If he said it is all over, you have to be prepared to raise this baby on your own. I am really sorry this is happening to you. Hugs.
 
we met spent the night together
we have only been together for a month in a half
said IM PREGNANT
It ended with him telling me that he didnt want to be with me and that he wasnt happy

I think this would be too much for anybody. Whether or not they have PTSD. It makes me fall off my chair just reading it.
You have to take responsibility for your actions and for your baby. Whether or not he is in the picture. If he's not in the picture, ask for child support. Oy vay.

Sincerely,
Dallas.
 
I think he will need time to absorb all that has happened in such a short time. As Dallas said, it would be a difficult situation for anyone to cope with and unfortunately many "dads" do a runner. It is hard on you as you are the one left to fend for yourself and a child. You haven't said whether or not you are happy about being pregnant or still struggling to come to terms with it yourself. Some counselling would really help you. You do need to focus on yourself and the baby, take care of you both.

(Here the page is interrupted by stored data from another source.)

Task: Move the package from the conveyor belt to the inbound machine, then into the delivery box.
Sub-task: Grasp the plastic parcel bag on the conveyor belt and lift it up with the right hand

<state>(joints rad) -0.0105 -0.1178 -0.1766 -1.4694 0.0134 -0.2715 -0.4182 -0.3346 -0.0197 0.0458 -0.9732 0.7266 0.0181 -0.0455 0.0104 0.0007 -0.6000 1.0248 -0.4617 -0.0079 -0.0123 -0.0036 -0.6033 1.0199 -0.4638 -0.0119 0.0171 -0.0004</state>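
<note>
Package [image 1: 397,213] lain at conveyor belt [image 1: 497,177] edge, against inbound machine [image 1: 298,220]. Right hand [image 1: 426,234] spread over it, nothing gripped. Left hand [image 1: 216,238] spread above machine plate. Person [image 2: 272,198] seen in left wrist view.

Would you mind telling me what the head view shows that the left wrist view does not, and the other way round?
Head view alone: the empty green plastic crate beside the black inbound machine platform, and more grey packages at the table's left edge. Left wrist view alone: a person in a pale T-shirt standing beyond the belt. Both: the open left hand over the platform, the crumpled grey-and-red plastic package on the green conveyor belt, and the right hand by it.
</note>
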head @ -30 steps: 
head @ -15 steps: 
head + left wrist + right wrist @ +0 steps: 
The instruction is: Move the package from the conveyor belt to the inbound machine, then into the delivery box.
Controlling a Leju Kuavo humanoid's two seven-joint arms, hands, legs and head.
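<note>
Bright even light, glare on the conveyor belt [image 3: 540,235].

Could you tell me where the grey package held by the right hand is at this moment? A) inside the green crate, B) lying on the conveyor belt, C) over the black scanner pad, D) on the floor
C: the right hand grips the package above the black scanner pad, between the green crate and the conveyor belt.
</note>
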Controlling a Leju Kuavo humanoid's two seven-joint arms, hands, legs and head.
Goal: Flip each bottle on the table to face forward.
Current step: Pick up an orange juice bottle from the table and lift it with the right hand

I wouldn't pressure him, we all know that doesn't work when PTSD is in the mix. In time he may come around and if he doesn't then you are better off without the added stress of being in a forced relationship. Are you able to share all of this with your family or a close friend? You need some good support right now. My heart goes out to you. I was in a similar situation to you but fortunately my partner did not have PTSD at that point. We stayed together but it has recently come to light that he feels he married me out of obligation and not love (post PTSD of course). I have been hurt immensely by his words whether or not they are true. Don't do that to yourself, let him come to you. ((((hugs)))) If ever you need someone to talk to, I am willing to listen.
 
Thank you sooo much for the input Discarded. It came as a shock when I found out I was pregnant, when the doctor confirmed it was happy yet scared at the same time. I hadn't talked to him since last night and saw him in the gym he came up to me and said a few words then back to doing his thing. He would look over every so often and I'm sure he could tell it was killing me. Do I not try to talk to him at all, hi and byes? Or let him come to me??
 
I agree with others, that is a lot to take in for anyone to take in.

I'm the sufferer in my relationship and I respond better to situations when I am give space to think and come to my own conclusions. If I was in his position I would also what a lot of space. It's hard on both of you, but he has just found out one of his friends has been KIA and he is going to be a dad in a short space of time.

I don't think his reaction is completely to do with PTSD but it does complicate it and it will make it harder for him to process his thoughts and feelings. Give him the space he has asked for and in time he will probably come to you, if he doesn't then you will have to decide for yourself what is best for you.
 
The way I see it is you need to let the news sink in for him. Like the others have said, that it a lot to take in for your Mr Average but he will have so much :poop: going round in his head at the best of times that this - good news - has simply added to his load and more than likely tipped his brain over the edge. Have you read the PTSD Cup theory? That will explain it better than I can.

So now I would say is that - unfortunately - all you can do is wait and see where his brain takes him. I will keep everything crossed that it brings him back to you. In the meantime, please look after yourself.
 
I think this is just overfilling his brain plate that's already full. I'd give him some space and give him time to absorb what's happening. Civilian life is a whole lot different than we realize for them. Hang in there and take care of yourself and the baby! This would be a lot to handle with or without PTSD, I know I would have trouble handling it all myself.